Below are some records; state how many of their lines contain the word "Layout", and add nothing.

((

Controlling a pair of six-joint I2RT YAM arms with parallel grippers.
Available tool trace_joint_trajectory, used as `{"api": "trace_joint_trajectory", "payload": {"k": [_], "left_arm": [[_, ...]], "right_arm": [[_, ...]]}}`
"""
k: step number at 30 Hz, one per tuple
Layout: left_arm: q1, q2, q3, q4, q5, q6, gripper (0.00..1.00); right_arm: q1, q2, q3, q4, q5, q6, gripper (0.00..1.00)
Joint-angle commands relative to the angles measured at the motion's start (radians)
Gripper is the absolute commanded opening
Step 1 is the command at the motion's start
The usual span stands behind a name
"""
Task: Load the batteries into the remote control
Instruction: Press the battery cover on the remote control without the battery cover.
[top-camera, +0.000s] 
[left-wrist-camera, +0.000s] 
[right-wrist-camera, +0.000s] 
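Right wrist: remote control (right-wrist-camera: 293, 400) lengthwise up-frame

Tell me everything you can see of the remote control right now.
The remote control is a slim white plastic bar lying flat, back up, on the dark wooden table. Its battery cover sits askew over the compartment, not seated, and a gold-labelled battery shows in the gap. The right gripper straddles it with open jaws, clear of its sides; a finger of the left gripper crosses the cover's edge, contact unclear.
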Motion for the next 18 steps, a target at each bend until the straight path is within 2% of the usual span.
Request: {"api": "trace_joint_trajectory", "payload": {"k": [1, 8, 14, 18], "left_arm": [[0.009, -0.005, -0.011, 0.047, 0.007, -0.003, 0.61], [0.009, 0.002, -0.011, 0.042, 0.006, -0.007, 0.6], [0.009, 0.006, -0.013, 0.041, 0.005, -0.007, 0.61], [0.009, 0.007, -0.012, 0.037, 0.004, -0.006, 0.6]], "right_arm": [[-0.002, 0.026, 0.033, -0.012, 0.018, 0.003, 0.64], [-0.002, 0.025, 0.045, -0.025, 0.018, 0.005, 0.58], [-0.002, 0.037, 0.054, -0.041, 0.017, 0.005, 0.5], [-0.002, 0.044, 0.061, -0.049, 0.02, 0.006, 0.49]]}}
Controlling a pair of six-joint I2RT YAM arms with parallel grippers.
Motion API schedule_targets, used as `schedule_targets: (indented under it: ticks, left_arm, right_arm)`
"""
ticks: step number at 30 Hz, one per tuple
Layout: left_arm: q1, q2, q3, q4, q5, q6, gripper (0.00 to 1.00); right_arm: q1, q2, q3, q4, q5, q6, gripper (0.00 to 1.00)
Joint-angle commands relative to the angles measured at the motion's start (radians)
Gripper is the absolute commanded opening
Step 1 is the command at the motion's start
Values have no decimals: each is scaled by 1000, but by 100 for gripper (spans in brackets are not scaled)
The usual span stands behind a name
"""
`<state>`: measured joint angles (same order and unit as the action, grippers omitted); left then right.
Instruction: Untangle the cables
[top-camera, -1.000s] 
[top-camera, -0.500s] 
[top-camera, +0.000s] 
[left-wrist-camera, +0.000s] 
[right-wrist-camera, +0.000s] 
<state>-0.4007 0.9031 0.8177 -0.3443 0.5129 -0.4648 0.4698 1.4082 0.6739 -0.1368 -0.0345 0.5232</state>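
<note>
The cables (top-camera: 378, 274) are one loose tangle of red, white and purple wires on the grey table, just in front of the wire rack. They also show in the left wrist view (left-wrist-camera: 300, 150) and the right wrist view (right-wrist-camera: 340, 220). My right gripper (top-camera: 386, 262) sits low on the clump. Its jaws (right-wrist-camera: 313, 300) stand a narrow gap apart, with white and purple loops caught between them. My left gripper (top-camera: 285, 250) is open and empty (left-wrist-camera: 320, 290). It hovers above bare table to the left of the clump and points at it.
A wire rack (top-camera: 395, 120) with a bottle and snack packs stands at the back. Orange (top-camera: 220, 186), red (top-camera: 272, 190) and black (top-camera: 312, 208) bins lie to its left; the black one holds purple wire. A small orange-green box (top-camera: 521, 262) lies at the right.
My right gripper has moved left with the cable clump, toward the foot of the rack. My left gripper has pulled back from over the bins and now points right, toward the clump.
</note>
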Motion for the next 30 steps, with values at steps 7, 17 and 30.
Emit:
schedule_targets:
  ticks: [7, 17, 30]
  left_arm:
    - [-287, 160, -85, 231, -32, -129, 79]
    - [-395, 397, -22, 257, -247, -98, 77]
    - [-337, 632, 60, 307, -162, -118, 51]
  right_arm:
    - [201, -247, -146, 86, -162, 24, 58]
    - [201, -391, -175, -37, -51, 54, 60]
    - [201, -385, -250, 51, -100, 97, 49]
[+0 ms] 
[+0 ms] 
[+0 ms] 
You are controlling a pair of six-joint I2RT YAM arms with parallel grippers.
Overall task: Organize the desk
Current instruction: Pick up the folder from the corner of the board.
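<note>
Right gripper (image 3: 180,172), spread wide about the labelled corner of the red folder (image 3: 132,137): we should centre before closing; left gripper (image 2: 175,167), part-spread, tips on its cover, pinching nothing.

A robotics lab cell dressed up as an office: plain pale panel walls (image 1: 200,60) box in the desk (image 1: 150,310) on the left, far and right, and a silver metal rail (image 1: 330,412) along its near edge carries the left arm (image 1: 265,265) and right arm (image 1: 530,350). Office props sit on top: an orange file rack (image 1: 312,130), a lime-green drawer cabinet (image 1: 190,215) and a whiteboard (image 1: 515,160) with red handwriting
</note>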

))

• [Task response]: 2